Isso porque embora a filha do ex-presidente tenha defendido o respeito aos direitos humanos na campanha, há quem considere isso insuficiente para dissociá-la da herança do pai.
"É muito difícil limpar a imagem", aponta o peruano Carlos Manuel Indacochea, professor de Relações Internacionais da Universidade George Washington (EUA).
"Sempre que se faz uma barganha moral crimes são chamados de erros. Mas o fujimorismo não cometeu erros; as malas de dinheiro que Fujimori enviou ao Japão com seu cunhado embaixador não foram um erro", completa.
"É muito fácil dizer coisas, mas para que as pessoas acreditem em você é preciso sofrer, pagar um preço. Ela deveria ter enfrentado o pai, suportado a saída de alguns membros históricos do partido.
Isso não ocorreu, então muita gente não acredita nela", diz Peter Levitsky, professor de Governo da Universidade de Harvard (EUA), que no ano passado convidou Keiko para uma conferência aberta com alunos.
Levitsky diz que as acusações de corrupção, violação de direitos humanos e de apoio a um "regime autoritário" não são contra ela, mas seu partido, porém ela "jamais rompeu com a sigla".
Michael Shifter, presidente do centro de análise política Diálogo Interamericano e especialista em Peru, afirma que Keiko é uma figura com "certa habilidade política, que esteve no Congresso e construiu uma base de apoio, mas tem seu limite".
Mesmo que ela tenha um discurso mais aberto como candidata, Shifter diz ser preciso levar em conta quem está próximo da candidata.
"Muita gente de sua equipe era da equipe de seu pai, e isso gera resistências em setores da sociedade que possuem más lembranças dos anos de violações aos direitos humanos, corrupção e de um ambiente muito polarizado".
Simpatizantes em redes sociais defendem Keiko.

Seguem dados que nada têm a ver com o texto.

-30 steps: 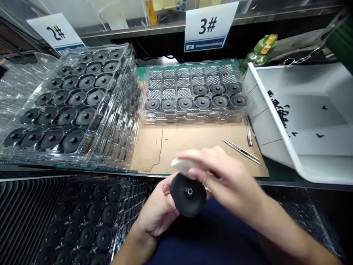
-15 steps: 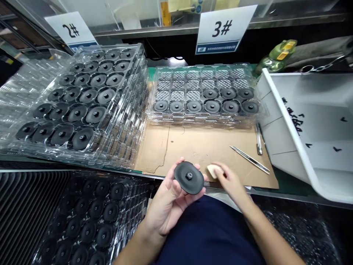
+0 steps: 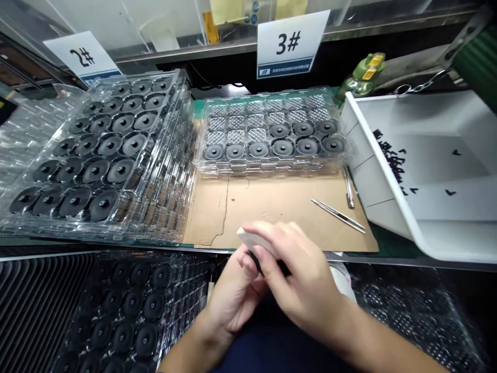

"São jovens cujos pais contaram a verdade sobre os anos de terrorismo e que o presidente que teve a coragem para acabar com isso foi o pai de Keiko, por isso a seguem fielmente e são o pilar em que ela se apoia", escreveu René Dulanto na página de Facebook "Jóvens com Keiko".
Favoritismo
Apesar das ressalvas, Keiko venceu o primeiro turno após liderar com folga as pesquisas. Quais são as razões?
"Primeiro porque não havia muitas opções e seus rivais foram piores do que ela", diz Peter Levitsky. "Os partidos que já foram autoritários normalmente não têm maioria, mas conservam certo nível de apoio na sociedade que serve como piso eleitoral. Muitas vezes mantêm redes que ajudam na organização, e o fujimorismo é assim."
Levitsky atribui o "êxito relativo do fujimorismo" ao "colapso" do restante dos partidos e ao fato de Keiko ser uma "candidata de talento".
"Não é muito carismática, mas é disciplinada, trabalha, aprende e é uma boa política", afirma o especialista.
Indulto ao pai
Um dos temas que levantam mais suspeitas no eleitorado contra Keiko é a possibilidade de que conceda indulto a seu pai.
A candidata já disse que deixará a questão com o Judiciário. "O problema é que ninguém no Peru acredita que o poder judicial seja independente", afirma Levitsky.
"Não esqueçamos que o indulto a Alberto Fujimori é praticamente a razão de ser do fujimorismo, por isso o movimento surgiu em meados dos anos 2000. Então não fazer isso seria uma traição aos membros do fujimorismo, mas se fizer terá também que pagar um preço enorme".
Keiko assinou um documento em que se compromete a lutar contra a corrupção, respeitar os direitos humanos e a liberdade de imprensa, e a não usar o poder político para beneficiar parentes.
"Sei olhar para a história do meu país. Sei quais capítulos devem se repetir e sei muito bem quais não devem."